Within the records below, reproduce without change the lines from the line that has "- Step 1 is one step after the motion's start" through the line that has "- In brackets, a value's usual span", and only those.

***** Provided data *****

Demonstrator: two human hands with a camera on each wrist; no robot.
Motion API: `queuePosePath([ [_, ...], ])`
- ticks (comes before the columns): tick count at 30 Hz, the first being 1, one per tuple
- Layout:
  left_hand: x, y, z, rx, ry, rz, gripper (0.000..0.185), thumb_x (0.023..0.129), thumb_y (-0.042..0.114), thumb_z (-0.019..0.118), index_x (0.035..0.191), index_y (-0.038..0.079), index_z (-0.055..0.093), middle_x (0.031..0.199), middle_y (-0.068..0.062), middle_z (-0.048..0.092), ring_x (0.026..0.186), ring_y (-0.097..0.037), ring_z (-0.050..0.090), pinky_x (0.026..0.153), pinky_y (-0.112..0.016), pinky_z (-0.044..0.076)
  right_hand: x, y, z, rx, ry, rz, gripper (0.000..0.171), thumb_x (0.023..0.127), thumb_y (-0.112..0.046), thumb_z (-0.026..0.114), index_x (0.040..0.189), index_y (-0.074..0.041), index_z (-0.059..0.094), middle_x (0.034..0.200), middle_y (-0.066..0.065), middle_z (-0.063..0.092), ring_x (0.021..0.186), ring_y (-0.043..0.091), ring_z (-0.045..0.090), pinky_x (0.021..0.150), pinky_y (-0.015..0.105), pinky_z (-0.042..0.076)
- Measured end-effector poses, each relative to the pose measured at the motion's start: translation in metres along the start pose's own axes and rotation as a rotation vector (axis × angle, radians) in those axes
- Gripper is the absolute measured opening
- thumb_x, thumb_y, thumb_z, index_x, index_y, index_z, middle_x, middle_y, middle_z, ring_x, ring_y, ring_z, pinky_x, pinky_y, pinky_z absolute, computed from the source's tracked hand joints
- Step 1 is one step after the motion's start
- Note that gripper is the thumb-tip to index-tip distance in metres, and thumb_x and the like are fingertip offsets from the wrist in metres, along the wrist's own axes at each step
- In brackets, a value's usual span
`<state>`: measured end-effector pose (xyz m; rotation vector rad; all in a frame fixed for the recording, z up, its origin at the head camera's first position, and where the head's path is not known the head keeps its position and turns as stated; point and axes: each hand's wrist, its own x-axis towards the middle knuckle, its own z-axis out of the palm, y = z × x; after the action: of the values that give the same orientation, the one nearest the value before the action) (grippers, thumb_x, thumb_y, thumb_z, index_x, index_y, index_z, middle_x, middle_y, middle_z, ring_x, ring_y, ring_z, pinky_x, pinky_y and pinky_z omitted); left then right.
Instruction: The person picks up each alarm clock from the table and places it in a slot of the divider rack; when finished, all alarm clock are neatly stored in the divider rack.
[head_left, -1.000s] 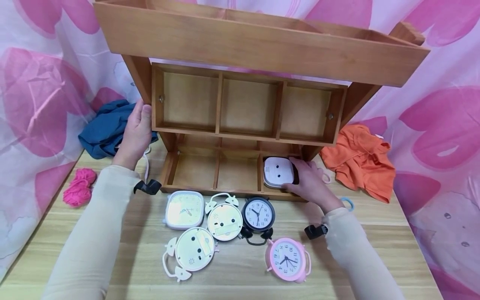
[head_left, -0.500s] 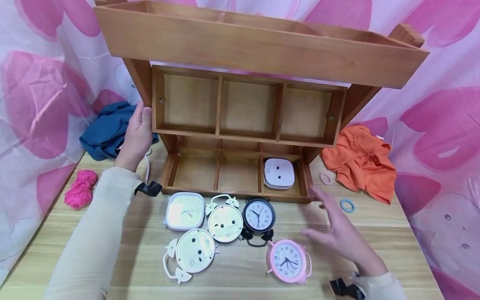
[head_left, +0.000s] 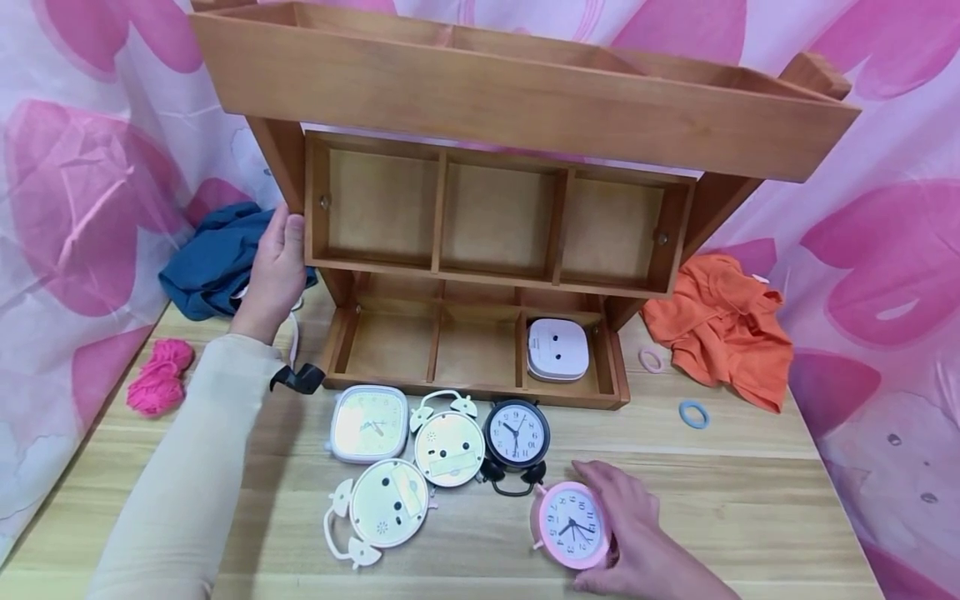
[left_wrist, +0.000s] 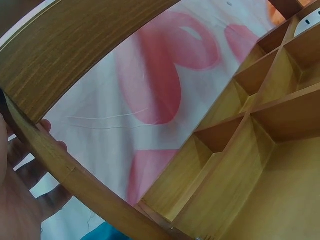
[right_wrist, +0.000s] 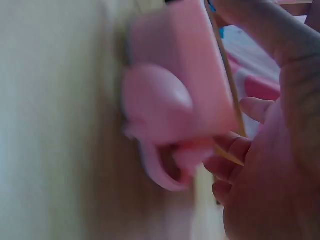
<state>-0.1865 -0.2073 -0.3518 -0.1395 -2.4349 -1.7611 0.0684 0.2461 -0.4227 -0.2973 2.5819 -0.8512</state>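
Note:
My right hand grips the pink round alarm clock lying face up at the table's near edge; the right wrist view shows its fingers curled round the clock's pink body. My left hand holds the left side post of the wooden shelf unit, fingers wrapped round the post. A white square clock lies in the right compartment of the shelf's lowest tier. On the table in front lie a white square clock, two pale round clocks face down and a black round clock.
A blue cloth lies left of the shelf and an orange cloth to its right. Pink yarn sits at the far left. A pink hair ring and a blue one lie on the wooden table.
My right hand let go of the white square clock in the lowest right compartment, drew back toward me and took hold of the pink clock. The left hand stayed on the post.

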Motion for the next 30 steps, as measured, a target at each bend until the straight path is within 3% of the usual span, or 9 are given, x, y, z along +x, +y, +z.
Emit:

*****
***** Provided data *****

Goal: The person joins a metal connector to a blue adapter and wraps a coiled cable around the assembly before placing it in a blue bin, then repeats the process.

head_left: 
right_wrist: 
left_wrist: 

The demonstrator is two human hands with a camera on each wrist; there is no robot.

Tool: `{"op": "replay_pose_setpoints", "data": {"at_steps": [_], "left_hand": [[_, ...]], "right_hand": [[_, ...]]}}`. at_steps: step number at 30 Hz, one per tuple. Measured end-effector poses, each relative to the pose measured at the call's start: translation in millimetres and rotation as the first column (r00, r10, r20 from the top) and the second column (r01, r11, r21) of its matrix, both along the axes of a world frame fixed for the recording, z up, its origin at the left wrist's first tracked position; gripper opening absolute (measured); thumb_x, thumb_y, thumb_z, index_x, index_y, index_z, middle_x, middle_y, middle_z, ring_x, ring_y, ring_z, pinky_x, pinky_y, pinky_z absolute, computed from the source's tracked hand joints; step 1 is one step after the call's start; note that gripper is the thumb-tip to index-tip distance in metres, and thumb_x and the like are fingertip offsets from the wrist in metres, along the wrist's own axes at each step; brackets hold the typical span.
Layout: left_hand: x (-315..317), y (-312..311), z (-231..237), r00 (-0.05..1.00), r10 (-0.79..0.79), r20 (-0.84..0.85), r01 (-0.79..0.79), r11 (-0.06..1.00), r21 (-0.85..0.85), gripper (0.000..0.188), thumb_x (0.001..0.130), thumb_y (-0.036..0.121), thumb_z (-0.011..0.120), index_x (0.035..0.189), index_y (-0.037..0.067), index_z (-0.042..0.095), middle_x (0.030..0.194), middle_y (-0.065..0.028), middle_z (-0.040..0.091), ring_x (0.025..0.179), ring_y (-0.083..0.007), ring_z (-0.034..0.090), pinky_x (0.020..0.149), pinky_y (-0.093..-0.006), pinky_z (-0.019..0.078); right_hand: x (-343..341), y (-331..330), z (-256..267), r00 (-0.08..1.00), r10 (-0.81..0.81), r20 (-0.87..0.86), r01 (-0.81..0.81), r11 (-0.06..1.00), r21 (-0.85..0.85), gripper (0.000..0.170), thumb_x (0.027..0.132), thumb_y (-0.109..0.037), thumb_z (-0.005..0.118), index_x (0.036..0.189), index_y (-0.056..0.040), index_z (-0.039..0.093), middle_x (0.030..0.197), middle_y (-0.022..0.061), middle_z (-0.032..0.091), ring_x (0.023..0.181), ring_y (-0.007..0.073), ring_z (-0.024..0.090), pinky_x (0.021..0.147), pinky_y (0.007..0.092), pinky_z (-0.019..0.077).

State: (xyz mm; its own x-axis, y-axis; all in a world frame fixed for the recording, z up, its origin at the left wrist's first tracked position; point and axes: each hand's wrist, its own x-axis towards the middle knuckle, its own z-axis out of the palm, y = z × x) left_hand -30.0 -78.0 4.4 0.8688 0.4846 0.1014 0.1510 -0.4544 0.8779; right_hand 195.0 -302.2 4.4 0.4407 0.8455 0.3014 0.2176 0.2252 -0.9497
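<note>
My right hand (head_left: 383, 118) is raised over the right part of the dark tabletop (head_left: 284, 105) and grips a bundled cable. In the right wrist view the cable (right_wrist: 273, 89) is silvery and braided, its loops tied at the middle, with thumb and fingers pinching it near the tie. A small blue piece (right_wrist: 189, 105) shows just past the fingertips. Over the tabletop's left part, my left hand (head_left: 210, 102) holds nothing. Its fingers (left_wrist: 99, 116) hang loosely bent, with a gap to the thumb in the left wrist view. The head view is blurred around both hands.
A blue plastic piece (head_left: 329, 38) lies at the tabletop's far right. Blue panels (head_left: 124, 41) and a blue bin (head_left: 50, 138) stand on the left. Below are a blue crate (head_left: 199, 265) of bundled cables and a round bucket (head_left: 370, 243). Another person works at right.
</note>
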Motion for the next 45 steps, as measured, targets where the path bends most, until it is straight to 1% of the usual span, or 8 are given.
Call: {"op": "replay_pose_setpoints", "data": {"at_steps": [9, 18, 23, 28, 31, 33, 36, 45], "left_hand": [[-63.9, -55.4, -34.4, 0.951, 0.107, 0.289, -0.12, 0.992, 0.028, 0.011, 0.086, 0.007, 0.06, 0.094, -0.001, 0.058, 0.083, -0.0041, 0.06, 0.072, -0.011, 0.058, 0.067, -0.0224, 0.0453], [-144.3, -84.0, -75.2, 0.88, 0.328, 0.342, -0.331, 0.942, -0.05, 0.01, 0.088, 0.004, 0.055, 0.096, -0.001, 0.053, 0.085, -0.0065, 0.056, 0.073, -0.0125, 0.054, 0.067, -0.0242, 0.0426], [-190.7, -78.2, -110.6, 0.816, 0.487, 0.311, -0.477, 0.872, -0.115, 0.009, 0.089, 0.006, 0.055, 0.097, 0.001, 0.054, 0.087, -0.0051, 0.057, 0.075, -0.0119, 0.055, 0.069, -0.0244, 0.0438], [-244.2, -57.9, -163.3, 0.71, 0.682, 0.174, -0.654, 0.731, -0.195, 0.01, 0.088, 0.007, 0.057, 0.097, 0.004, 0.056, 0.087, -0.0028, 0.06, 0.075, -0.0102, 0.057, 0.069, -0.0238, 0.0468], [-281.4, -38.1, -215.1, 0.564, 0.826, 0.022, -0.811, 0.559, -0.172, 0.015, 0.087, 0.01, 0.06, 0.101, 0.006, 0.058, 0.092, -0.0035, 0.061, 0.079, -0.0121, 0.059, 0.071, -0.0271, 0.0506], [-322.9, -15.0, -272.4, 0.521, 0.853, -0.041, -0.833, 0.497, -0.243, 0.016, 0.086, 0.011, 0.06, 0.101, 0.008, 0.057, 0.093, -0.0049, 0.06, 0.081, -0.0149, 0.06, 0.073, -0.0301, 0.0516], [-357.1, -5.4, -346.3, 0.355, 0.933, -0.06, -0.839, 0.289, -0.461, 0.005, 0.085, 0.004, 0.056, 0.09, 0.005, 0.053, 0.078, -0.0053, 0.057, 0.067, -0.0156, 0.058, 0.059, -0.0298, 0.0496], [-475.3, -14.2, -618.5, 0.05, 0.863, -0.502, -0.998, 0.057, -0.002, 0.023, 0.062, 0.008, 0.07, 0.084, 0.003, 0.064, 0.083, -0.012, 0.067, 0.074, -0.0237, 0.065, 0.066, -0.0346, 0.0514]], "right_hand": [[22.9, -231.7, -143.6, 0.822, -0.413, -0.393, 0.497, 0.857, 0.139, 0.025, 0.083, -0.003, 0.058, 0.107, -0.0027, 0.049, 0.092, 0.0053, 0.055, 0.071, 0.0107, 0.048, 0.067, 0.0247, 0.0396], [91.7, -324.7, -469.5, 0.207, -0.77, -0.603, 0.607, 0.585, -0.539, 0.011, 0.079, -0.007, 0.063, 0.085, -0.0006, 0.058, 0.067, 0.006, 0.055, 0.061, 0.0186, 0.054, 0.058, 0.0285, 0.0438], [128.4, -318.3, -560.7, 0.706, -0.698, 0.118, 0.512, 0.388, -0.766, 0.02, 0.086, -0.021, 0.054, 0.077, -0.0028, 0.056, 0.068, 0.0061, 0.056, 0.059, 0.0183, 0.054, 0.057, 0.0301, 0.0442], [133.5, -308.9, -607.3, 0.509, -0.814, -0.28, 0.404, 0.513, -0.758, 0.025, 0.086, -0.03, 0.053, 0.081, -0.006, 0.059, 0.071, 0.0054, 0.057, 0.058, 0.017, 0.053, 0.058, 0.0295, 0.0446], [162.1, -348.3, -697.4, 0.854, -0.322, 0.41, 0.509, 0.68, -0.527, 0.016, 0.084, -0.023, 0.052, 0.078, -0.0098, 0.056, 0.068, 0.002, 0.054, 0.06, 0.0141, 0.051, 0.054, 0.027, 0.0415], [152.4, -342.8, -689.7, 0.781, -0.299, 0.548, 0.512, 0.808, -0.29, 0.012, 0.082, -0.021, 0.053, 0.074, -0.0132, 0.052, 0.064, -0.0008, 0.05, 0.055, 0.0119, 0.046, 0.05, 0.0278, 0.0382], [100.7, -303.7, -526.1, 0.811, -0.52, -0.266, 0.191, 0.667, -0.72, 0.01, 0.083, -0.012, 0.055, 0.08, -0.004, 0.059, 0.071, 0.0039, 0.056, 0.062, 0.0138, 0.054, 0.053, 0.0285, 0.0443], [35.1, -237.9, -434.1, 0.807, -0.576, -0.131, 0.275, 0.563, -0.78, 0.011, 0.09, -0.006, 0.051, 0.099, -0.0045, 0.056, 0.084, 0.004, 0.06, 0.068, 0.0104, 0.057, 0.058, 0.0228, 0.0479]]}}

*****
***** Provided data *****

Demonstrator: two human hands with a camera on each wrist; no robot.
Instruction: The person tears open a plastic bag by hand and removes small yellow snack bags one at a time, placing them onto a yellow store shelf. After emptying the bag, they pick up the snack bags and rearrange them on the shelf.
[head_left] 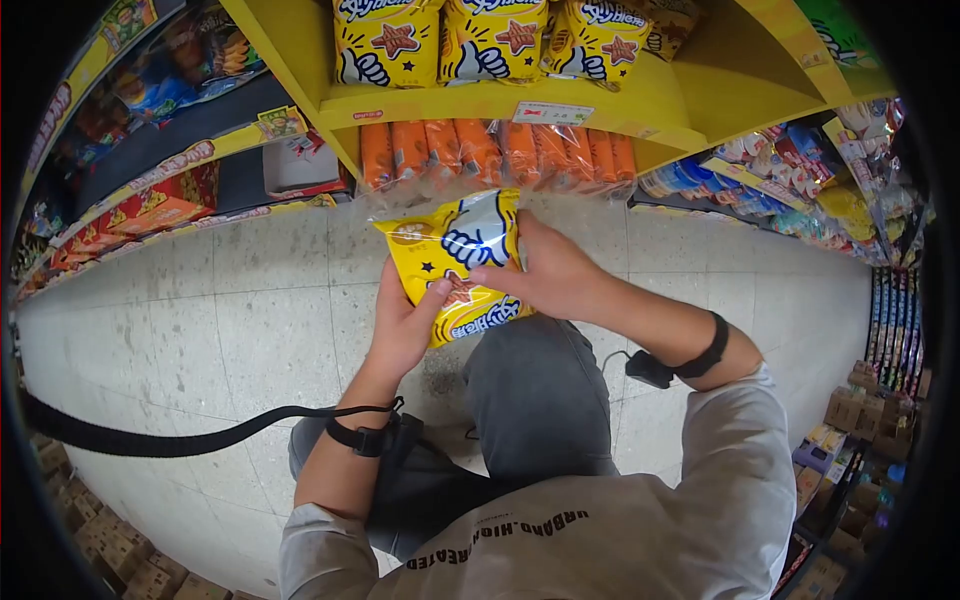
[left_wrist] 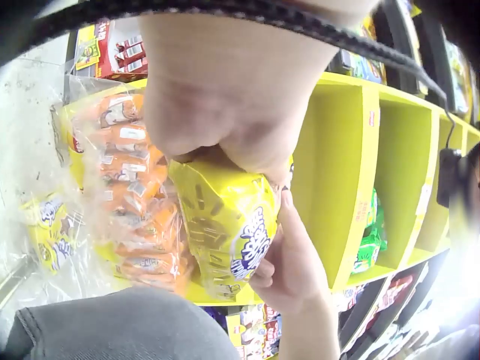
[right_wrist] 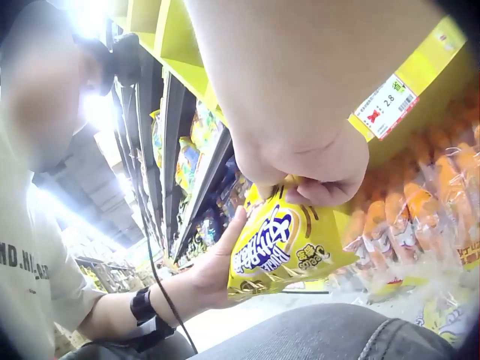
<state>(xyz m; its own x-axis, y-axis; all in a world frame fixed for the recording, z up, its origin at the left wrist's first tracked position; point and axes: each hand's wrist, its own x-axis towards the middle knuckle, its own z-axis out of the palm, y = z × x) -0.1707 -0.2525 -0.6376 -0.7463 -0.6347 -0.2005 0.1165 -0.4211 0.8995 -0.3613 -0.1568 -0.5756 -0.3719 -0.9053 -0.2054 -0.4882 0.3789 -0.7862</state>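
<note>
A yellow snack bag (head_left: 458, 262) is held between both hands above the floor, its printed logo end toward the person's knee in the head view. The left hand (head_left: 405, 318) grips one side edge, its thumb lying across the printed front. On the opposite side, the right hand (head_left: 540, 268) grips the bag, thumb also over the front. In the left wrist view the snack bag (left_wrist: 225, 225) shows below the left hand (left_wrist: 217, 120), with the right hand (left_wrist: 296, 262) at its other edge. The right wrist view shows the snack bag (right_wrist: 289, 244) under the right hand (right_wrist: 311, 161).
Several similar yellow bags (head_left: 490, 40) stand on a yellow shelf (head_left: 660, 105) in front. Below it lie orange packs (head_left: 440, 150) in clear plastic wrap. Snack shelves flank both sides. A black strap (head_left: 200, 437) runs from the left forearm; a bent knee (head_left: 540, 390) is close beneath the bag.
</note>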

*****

## Written solution
- Step 1 is one step after the motion's start
- Note that gripper is the thumb-tip to index-tip distance in metres, and thumb_x and the like are fingertip offsets from the wrist in metres, along the wrist's own axes at each step
- In brackets, a value's usual span

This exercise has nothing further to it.